*** Opening DATA EXTRACTS ***

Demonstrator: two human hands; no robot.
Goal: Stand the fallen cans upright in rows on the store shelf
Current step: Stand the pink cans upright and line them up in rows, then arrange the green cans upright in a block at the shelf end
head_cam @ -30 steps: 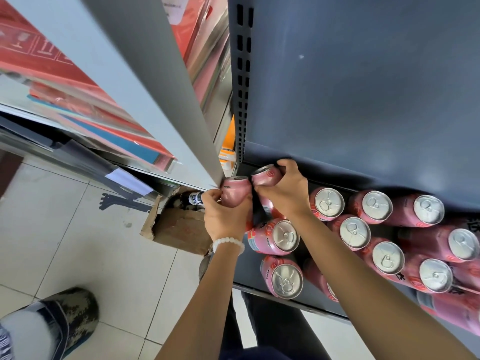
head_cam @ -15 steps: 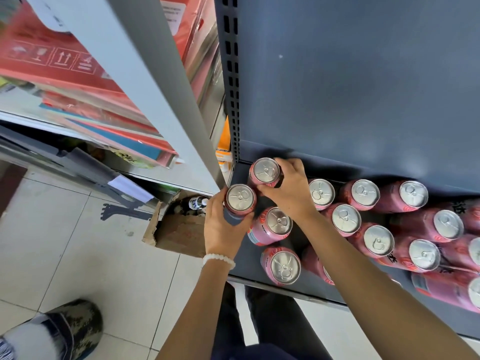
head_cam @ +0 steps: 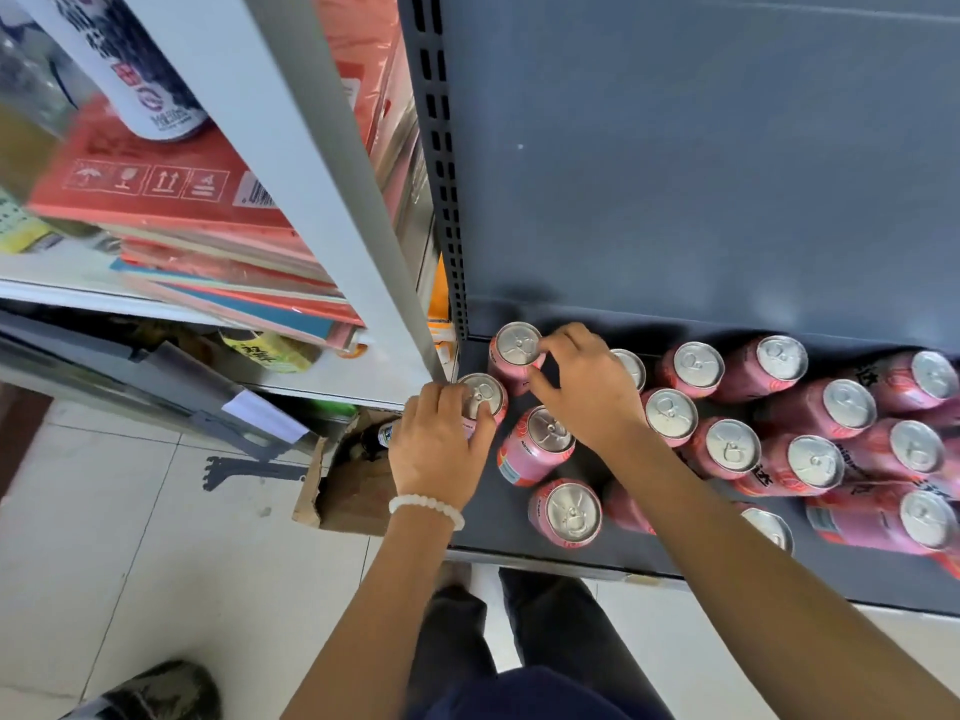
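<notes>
Head view: left hand [head_cam: 441, 449] and right hand [head_cam: 587, 392] each grip a can.

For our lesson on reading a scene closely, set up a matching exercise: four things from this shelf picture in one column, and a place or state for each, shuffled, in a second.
Things:
1. left hand
2. right hand
3. white bead bracelet
4. cardboard box

Places or states:
A. on the floor beside the shelf
B. grips the pink can at the shelf's left edge
C. around the left wrist
D. fingers on the back-corner can

Pairs: 1-B, 2-D, 3-C, 4-A
</notes>
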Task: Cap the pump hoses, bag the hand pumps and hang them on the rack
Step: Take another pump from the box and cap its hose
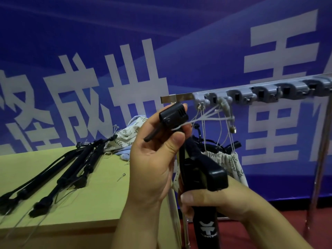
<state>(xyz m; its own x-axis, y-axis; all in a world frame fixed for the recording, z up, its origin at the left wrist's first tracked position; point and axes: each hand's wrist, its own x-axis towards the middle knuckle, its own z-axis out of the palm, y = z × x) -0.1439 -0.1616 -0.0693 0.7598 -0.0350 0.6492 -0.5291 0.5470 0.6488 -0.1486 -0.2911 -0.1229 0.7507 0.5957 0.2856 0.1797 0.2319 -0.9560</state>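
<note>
The left hand (154, 155) is holding the hose head (173, 115) up high, its grip closed around it with the thumb pressing from the front and a fingertip showing above the top edge. The head's little lever is sticking out down and to the left. The right hand (212, 200) is sitting lower and nearer the camera, its grip wrapped around the black barrel of the hand pump (206, 227), with the pump's handle block just above the knuckles.

So here is the relation that matters: the pump is running steeply upright, tilting slightly, from the right hand at the bottom toward the left hand at the top, and the hose end is lying directly above and a touch left of the barrel. The left hand is clearly the nearer one to that hose end. I'm judging this to be the capping step, though I cannot tell whether a cap is on yet.

The rack (260, 92) is running off to the right behind, just beyond the raised hose head, with one floral bag (226, 162) already hanging from its hooks by cords. On the table (100, 186) to the left, more pumps (75, 169) are lying in a fan, with loose bags (129, 139) heaped behind them.
</note>
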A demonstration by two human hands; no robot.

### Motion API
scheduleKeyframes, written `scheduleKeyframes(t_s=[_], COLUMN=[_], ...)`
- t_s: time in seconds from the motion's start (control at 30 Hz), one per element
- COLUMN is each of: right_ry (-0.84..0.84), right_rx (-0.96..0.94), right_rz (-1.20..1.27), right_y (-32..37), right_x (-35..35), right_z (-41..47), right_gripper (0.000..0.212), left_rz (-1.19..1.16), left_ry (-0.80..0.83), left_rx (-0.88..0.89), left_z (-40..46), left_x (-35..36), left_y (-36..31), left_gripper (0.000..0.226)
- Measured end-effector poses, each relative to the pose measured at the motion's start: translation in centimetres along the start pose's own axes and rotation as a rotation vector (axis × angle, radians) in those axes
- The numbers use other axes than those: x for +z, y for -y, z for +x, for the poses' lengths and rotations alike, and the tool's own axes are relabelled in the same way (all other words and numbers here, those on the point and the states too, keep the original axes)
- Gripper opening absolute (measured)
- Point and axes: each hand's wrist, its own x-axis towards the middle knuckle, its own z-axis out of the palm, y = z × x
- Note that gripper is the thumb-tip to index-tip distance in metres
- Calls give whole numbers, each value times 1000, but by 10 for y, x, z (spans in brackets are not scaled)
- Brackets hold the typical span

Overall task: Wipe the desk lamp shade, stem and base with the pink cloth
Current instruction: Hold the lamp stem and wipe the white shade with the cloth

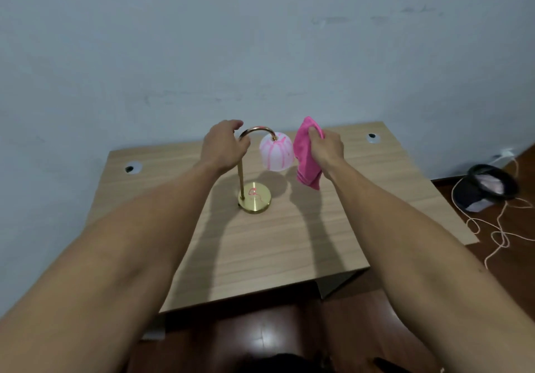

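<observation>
One desk lamp [254, 170] stands upright near the middle of the table [260, 251], with one round brass base [255, 198], one thin brass stem [240, 178] arching over at the top, and one white shade [276, 151] streaked with pink. One pink cloth [306, 152] hangs bunched just right of the shade, close to it. Two bare forearms reach forward. The left hand [224, 148] has its grip curled around the upper stem below the arch. The right hand [327, 148] has its grip clenched on the cloth, held above the table. Two round cable holes [132, 168] mark the wooden table's far corners. A pale blue wall [260, 39] rises behind; on the dark wood floor [515, 227] at right lie a black round object [492, 183] and a loose white cord [498, 227].
</observation>
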Motion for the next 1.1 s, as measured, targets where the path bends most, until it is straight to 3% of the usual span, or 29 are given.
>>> scheduleKeyframes(t_s=[0.2,0.37,0.53,0.67,0.8,0.97,1.1], right_ry=[37,191,231,138,77,144,38], right_rx=[-47,-58,-224,-151,-10,-249,-301], right_rz=[183,297,175,256,336,244,222], right_y=[16,20,-7,-29,-23,4,-23], right_x=[30,51,60,53,54,70,79], right_z=[-18,-30,-41,-48,-46,-56,-74], right_gripper=[36,41,58,43,48,50,52], left_rz=[30,-14,96,103,104,98,79], left_ry=[-11,25,-38,-55,-5,16,39], left_rx=[55,76,164,208,215,197,183], left_z=[2,5,7,9,10,12,11], left_x=[7,9,11,13,12,11,10], left_y=[14,23,26,28,27,25,22], left_gripper=[29,19,22,21,21,22,22])
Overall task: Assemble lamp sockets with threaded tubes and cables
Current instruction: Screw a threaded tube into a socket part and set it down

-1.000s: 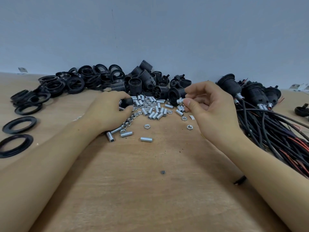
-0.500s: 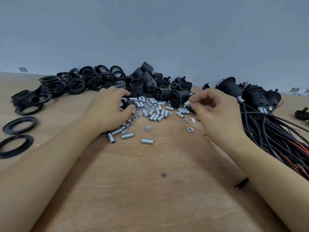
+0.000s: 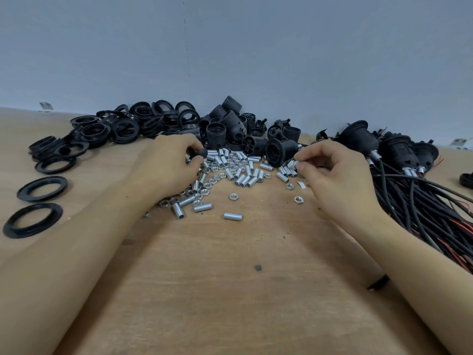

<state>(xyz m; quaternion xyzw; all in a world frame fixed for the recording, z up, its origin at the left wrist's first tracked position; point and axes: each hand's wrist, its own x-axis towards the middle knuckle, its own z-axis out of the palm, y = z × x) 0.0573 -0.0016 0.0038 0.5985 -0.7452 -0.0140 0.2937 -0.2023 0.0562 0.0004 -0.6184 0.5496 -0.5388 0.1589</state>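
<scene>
1. My left hand curled round a small black socket part; a slack hold risked dropping it.
2. My right hand pinched one threaded tube above the tube pile; it could slip back in.

You faced a plain blue-grey wall behind a wooden table. A faint vertical seam, perhaps a panel joint, ran down it.
</scene>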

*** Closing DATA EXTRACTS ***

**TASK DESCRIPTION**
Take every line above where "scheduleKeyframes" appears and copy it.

**COMPLETED TASK**
scheduleKeyframes, written `scheduleKeyframes(t_s=[_], COLUMN=[_], ...)`
>>> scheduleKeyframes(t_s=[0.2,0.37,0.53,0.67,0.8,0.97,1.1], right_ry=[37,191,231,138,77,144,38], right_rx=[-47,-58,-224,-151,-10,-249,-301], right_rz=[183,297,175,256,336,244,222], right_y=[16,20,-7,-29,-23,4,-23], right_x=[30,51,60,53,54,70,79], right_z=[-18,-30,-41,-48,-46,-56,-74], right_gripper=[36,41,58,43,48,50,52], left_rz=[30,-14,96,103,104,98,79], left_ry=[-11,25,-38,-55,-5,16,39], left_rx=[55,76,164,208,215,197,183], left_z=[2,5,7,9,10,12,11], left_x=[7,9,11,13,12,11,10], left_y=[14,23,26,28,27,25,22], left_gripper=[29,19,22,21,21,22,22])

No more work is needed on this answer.